● WHAT IS EXPECTED
From the first line of the data down to the line bearing "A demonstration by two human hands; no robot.", output every line exactly and include no pictures.

● ● ● ●

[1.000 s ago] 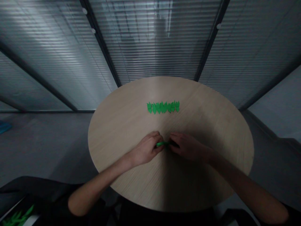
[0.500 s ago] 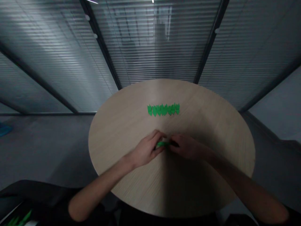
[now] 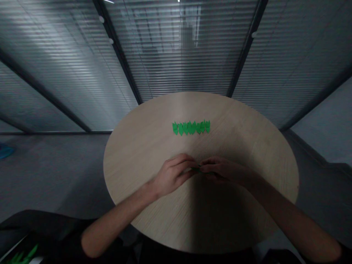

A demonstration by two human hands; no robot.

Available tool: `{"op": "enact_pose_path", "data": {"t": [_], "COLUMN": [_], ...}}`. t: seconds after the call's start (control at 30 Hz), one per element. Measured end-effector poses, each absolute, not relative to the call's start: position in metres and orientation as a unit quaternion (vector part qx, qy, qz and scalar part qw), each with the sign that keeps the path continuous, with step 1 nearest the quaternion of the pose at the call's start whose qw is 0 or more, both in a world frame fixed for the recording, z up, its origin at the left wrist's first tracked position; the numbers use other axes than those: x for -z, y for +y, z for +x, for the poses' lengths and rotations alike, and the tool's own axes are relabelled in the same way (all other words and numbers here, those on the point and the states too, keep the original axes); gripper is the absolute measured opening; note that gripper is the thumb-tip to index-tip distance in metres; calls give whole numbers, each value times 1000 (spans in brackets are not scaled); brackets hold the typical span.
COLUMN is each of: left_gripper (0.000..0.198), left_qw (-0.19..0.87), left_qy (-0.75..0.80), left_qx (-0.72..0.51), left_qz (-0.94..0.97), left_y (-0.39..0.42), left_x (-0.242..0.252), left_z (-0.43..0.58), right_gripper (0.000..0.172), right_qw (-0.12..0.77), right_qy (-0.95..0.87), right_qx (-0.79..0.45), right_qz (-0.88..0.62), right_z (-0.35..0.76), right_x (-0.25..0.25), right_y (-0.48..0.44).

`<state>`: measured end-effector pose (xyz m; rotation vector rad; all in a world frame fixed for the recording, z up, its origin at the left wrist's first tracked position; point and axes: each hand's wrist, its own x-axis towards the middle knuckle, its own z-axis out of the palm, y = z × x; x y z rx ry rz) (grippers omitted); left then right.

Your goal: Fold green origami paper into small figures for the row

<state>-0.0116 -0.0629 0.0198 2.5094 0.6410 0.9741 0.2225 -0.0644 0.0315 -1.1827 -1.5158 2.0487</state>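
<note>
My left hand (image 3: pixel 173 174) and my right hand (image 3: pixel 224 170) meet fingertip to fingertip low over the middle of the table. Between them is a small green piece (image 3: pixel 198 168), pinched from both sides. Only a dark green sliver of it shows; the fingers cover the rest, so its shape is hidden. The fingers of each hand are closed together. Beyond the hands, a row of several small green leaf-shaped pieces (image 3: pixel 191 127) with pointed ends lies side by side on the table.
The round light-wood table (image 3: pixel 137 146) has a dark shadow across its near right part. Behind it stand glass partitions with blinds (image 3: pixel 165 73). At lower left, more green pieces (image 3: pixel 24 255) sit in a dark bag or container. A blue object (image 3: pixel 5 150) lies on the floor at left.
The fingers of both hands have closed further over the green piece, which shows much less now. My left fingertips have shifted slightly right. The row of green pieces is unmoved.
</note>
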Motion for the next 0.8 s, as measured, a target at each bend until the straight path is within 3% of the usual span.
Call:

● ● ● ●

● ANSWER SPACE
[1.000 s ago] 
[0.500 s ago] 
[now] 

A demonstration by two human hands; no robot.

Nothing remains to be added to the response.